UINT stride = sizeof (SIMPLEVERTEX);
UINT offset = 0;
G_pimmediatecontext->iasetvertexbuffers(0, 1, &g_pvertexbuffer, &stride, &offset);

5: Set the topology between our vertices.

G_pimmediatecontext->iasetprimitivetopology (d3d11_primitive_topology_trianglelist);

}

The remaining steps are in the render () function of the periodic call.

void Render ()
{
Clear the back buffer
Float Clearcolor[4] = {0.0f, 0.125f, 0.3f, 1.0f}; Red,green,blue,alpha
G_pimmediatecontext->clearrendertargetview (G_prendertargetview, Clearcolor);

//Assign a vertex shader to the device

G_pimmediatecontext->vssetshader (G_pvertexshader, NULL, 0);

Assigning a pixel shader to a device
G_pimmediatecontext->pssetshader (G_ppixelshader, NULL, 0);
G_pimmediatecontext->draw (3, 0);

Present the information rendered to the back buffer to the front buffer (the screen)
G_pswapchain->present (0, 0);
}

The above is my summary of the process of simple drawing in d3d11. The final accompanying Input-assembler stage official explanation, although is d3d10 but 11 of the same.

Input-assembler Stage (Direct3D)

The Direct3D API separates functional areas of the pipeline into stages; The first stage of the pipeline is the Input-assembler (IA) stage.

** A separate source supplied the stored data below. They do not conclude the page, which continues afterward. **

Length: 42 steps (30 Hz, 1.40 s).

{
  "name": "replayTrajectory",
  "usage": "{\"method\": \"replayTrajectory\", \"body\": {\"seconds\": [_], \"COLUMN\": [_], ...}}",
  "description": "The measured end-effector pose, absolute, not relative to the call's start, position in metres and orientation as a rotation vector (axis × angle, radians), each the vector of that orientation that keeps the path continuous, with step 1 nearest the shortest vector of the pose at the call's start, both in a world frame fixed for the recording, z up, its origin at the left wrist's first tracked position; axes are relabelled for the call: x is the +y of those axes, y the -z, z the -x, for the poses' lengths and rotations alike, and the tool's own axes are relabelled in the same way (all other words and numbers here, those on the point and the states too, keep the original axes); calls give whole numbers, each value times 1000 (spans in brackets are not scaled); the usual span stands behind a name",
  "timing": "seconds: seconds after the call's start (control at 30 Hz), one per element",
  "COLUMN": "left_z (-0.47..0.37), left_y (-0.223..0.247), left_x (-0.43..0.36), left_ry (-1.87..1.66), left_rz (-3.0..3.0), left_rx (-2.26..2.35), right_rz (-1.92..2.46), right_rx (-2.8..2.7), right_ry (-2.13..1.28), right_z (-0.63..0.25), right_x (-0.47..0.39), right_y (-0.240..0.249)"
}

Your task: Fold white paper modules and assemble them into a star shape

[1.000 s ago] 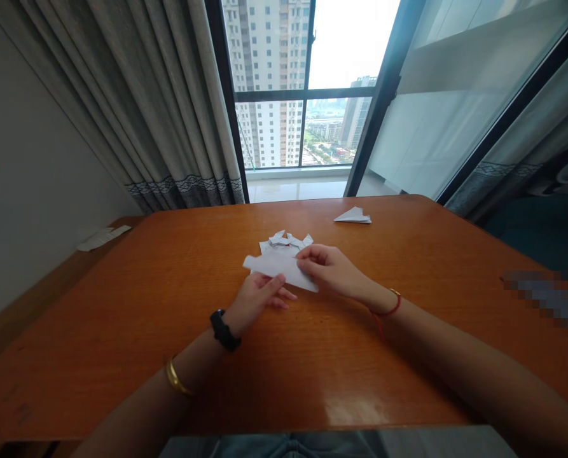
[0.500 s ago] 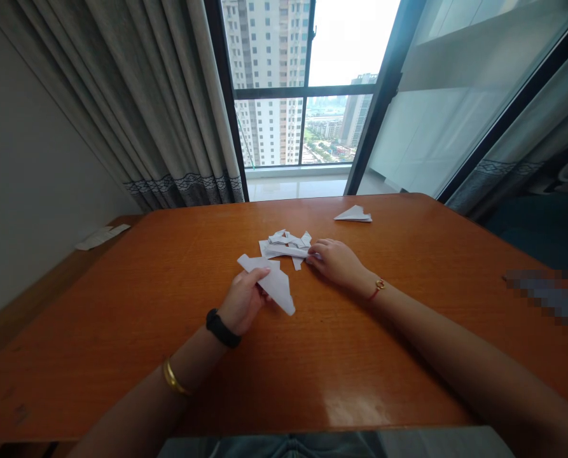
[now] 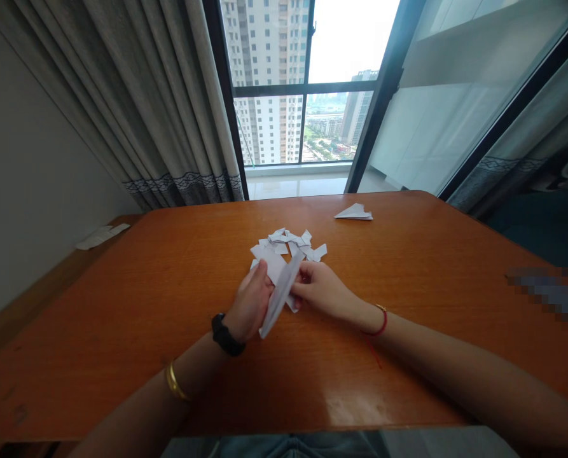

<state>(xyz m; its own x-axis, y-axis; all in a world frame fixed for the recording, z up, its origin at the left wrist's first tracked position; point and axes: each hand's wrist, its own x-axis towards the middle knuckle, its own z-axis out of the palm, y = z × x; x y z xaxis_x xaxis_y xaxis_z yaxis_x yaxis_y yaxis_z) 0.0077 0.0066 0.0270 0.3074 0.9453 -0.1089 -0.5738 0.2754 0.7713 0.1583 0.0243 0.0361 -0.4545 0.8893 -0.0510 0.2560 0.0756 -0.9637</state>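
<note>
My left hand [image 3: 249, 304] is closed on a folded sheet of white paper [image 3: 267, 262], thumb on top. In my right hand [image 3: 322, 286] is a long, narrow folded paper strip [image 3: 280, 296], pinched near its upper right side. This strip slants across the front of the sheet, its lower end close to my left fingers; whether the left hand grips it too, I cannot tell. Just beyond both hands lies a loose pile of folded white paper pieces [image 3: 288, 239], partly hidden by the sheet and strip.
A paper plane [image 3: 355, 212] lies near the far edge of the wooden table [image 3: 179, 273]. More white paper [image 3: 101, 236] sits at the far left by the wall. A blurred-out patch [image 3: 551, 296] covers something at the right edge.
My right hand has lifted the long paper strip off the pile and brought it nearer, across the sheet in my left hand. The left hand's sheet has turned and shifted slightly.
</note>
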Motion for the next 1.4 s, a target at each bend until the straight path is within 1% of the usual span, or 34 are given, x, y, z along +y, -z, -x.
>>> {"method": "replayTrajectory", "body": {"seconds": [0.1,0.2,0.3,0.43,0.5,0.6,0.73,0.8,0.87,1.0,1.07,1.13,1.23,1.33,1.4], "left_z": [-13,-18,-21,-19,-16,-12,-4,3,10,23,27,28,29,28,26], "left_y": [-25,-19,-16,-20,-21,-21,-19,-19,-21,-30,-35,-38,-37,-32,-28], "left_x": [4,3,2,3,5,8,14,17,21,24,23,22,21,20,20], "left_ry": [-1108,-1156,-1162,-1177,-1183,-1129,-1068,-1055,-988,-619,-460,-385,-358,-458,-545], "left_rz": [-699,-623,-562,-533,-510,-489,-545,-650,-773,-826,-816,-832,-903,-1020,-1104], "left_rx": [684,778,826,832,846,891,944,995,1022,865,743,667,651,706,755], "right_rz": [1140,1147,1126,1113,1157,1196,1165,1094,974,799,738,676,627,699,858], "right_rx": [-1764,-1615,-1472,-1370,-1451,-1749,-2003,-2072,-2098,-1926,-1977,-2132,-2314,-2347,-2240], "right_ry": [-1400,-1401,-1473,-1577,-1682,-1886,-1920,-1837,-1670,-1091,-847,-700,-545,-402,-460], "right_z": [-159,-153,-148,-159,-171,-187,-195,-200,-208,-218,-215,-211,-205,-204,-203], "right_x": [26,27,27,35,41,45,46,48,52,56,54,50,49,51,53], "right_y": [-32,-24,-18,-28,-39,-51,-56,-58,-64,-74,-74,-71,-64,-59,-58]}}
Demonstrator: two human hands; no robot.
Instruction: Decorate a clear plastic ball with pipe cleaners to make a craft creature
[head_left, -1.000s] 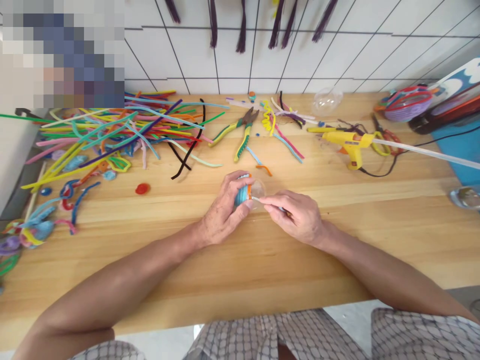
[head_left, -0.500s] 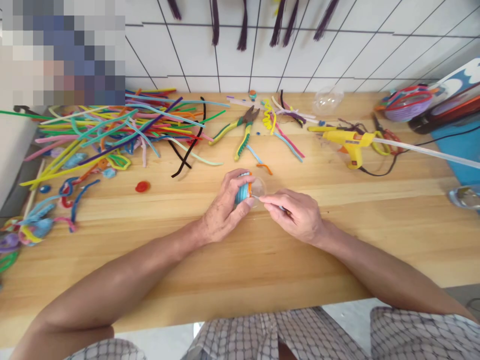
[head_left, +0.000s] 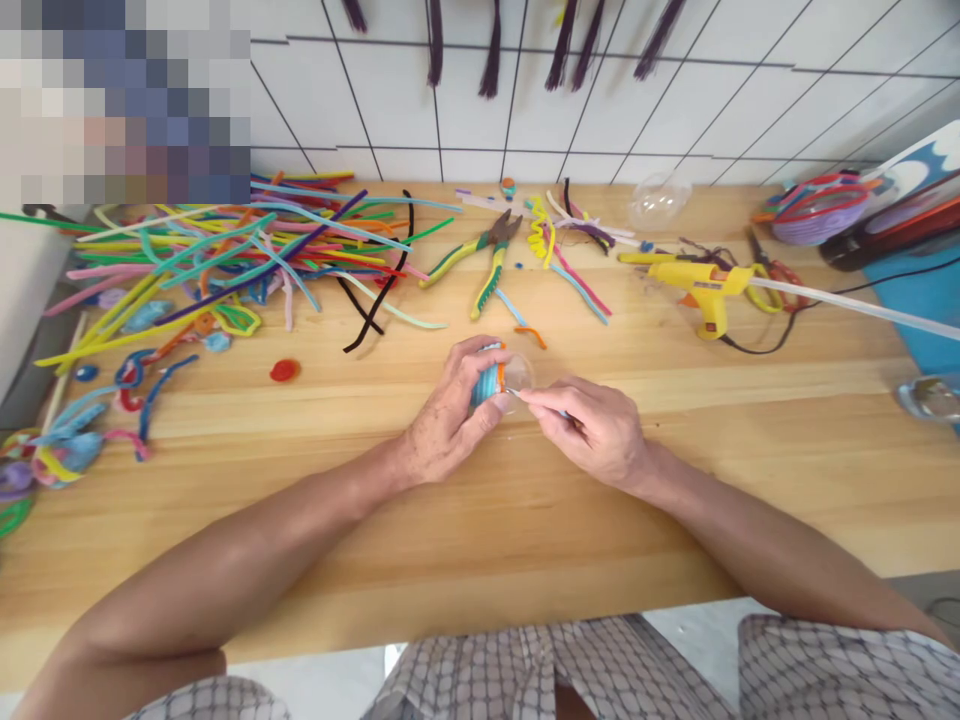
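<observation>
My left hand (head_left: 454, 410) is closed around a clear plastic ball (head_left: 519, 370), whose left part is wrapped in light-blue pipe cleaner (head_left: 486, 386) with an orange band along the edge. The ball's bare side faces right. My right hand (head_left: 589, 425) pinches a thin tool (head_left: 514, 391) with a metal-looking tip that touches the ball near the orange band. Most of the tool is hidden by the fingers, so its exact kind does not show. Beyond the hands lie a short orange pipe cleaner (head_left: 532, 335) and green-and-yellow pliers (head_left: 487, 270).
Many coloured pipe cleaners (head_left: 247, 250) are heaped at the back left. A red disc (head_left: 284, 370) lies left of my hands. To the right are a yellow glue gun (head_left: 697, 285) with its cord, scissors (head_left: 772, 285) and a clear ball (head_left: 658, 202). Dark tassels (head_left: 491, 50) hang on the tiled wall.
Both hands keep nearly the same place and grip on the ball and tool. The camera view has shifted very slightly.
</observation>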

The purpose of the Input-assembler stage is to read primitive data (points, lines and/or triangles) from user-filled Buffe RS and assemble the data into primitives so is used by the other pipeline stages. The IA stage can assemble vertices into several different primitive types (such as line lists, triangle strips, or primiti Ves with adjacency). New primitive types (such as a line list with adjacency or a triangle list with adjacency) has been added to the Geometry shader.

There is a few steps necessary to initialize the Input-assembler (IA) stage. For example, you need to create the buffer resources with the vertex data, the pipeline needs, tell the IA stage where the Buffers is and what type of data they contain, and specify the type of primitives to assemble from the data.

The basic steps involved in setting up the IA stage, shown in the following table, is covered in this topic.

Step	Description
Create Input Buffers	Create and initialize input buffers with input vertex data.
Create the Input-layout Object	Define How the vertex buffer data would be streamed to the IA stage by using a Input-layout object.
Bind Objects to the Input-assembler Stage	Bind the created objects (input buffers and the Input-layout object) to the IA stage.
Specify the Primitive Type	Identify how the vertices is assembled into primitives.
Call Draw Methods	Send the data bound to the IA stage through the pipeline.